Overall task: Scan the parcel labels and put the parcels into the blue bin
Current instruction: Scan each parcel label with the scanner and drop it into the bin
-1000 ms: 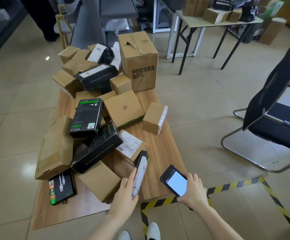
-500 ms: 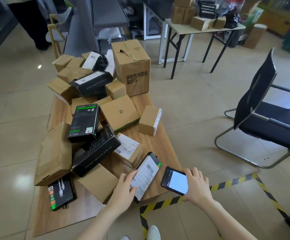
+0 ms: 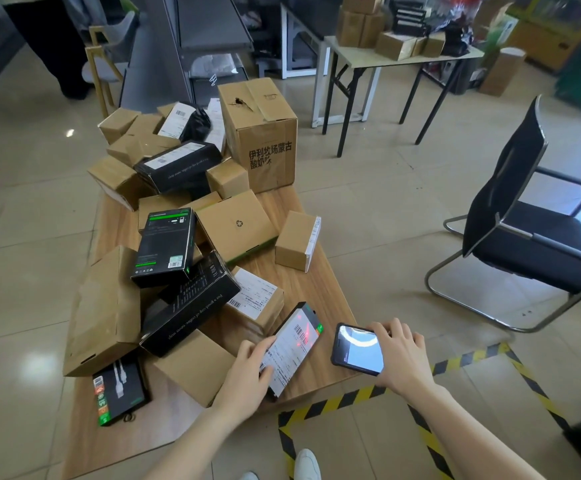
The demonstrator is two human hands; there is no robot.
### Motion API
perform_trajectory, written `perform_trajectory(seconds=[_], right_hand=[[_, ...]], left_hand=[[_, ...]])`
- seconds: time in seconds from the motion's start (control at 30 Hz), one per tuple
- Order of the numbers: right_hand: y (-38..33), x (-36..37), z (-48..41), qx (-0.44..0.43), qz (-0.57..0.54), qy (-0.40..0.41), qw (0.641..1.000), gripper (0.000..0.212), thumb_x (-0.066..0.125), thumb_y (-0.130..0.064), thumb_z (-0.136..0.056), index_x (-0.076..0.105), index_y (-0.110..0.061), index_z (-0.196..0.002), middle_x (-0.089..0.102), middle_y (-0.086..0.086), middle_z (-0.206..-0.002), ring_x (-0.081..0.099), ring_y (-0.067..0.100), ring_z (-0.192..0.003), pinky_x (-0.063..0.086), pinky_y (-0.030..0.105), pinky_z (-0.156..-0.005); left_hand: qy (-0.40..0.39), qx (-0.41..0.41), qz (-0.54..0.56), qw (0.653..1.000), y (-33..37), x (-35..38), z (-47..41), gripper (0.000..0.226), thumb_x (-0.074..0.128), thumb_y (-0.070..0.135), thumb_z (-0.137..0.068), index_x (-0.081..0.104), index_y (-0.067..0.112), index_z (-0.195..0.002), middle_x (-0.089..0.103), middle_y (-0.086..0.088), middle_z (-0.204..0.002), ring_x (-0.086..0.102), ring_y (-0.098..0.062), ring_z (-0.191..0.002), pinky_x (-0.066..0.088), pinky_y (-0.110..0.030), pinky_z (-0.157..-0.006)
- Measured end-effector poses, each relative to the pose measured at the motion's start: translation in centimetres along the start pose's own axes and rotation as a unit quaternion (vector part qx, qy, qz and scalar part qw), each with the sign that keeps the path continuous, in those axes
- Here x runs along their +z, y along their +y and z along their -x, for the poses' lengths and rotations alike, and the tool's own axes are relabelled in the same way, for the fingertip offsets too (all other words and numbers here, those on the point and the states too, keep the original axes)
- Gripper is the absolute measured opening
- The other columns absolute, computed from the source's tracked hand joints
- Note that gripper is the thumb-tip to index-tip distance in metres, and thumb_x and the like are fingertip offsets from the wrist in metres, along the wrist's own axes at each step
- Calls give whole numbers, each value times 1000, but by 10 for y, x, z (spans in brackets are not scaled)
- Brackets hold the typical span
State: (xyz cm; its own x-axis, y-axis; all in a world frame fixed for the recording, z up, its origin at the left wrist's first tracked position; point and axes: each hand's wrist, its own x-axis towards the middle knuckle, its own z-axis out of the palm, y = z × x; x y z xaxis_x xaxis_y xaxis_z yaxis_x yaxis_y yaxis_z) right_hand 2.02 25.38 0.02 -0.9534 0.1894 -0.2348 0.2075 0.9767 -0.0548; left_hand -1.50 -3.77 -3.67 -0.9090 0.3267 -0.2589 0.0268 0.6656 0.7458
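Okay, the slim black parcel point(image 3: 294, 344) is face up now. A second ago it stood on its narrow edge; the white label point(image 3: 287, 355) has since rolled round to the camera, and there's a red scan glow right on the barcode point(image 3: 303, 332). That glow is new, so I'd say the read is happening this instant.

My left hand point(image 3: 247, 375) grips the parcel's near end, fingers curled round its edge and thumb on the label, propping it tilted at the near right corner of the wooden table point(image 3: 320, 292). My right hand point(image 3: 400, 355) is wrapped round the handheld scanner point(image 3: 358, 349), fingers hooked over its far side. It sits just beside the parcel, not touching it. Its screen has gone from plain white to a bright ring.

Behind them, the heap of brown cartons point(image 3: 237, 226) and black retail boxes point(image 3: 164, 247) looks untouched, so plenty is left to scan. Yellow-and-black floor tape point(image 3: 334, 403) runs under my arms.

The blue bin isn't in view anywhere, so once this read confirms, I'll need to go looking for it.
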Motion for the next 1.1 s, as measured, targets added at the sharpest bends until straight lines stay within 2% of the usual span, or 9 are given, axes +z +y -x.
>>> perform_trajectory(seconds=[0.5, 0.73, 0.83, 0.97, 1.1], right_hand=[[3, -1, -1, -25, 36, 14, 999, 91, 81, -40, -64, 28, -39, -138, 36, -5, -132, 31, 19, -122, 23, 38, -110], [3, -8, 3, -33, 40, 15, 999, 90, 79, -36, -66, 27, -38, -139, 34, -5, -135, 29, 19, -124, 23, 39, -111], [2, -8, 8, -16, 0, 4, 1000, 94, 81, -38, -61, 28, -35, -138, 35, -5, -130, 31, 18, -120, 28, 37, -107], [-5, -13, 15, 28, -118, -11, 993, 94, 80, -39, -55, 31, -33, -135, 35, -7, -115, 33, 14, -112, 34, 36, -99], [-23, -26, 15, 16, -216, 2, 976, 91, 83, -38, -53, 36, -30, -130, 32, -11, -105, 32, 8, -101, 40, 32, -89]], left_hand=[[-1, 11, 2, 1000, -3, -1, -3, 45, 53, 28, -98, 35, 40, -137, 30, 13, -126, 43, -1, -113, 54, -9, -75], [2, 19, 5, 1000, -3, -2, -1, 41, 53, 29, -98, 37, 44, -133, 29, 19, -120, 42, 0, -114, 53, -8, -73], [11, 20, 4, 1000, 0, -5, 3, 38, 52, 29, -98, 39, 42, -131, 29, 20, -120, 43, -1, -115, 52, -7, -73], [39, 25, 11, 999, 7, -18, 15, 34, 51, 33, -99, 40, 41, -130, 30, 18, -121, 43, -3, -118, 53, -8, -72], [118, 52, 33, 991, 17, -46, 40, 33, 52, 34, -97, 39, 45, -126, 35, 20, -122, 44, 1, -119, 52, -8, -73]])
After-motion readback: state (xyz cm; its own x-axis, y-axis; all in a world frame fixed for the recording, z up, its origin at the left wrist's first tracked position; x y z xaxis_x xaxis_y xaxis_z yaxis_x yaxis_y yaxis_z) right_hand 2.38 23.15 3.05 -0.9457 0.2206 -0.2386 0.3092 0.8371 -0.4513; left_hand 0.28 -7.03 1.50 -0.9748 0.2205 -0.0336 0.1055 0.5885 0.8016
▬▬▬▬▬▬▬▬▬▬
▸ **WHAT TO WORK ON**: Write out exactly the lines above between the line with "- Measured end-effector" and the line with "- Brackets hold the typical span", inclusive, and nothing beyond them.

▸ **TASK RESULT**:
- Measured end-effector poses, each relative to the pose measured at the motion's start: translation in centimetres along the start pose's own axes and rotation as a unit quaternion (vector part qx, qy, qz and scalar part qw), each with the sign that keeps the path continuous, in those axes
- Here x runs along their +z, y along their +y and z along their -x, for the poses' lengths and rotations alike, and the tool's own axes are relabelled in the same way, for the fingertip offsets too (all other words and numbers here, those on the point and the states too, keep the original axes)
- Gripper is the absolute measured opening
- The other columns absolute, computed from the source's tracked hand joints
- Note that gripper is the thumb-tip to index-tip distance in metres, and thumb_x and the like are fingertip offsets from the wrist in metres, along the wrist's own axes at each step
- Calls give whole numbers, each value times 1000, but by 10 for y, x, z (spans in brackets are not scaled)
- Brackets hold the typical span

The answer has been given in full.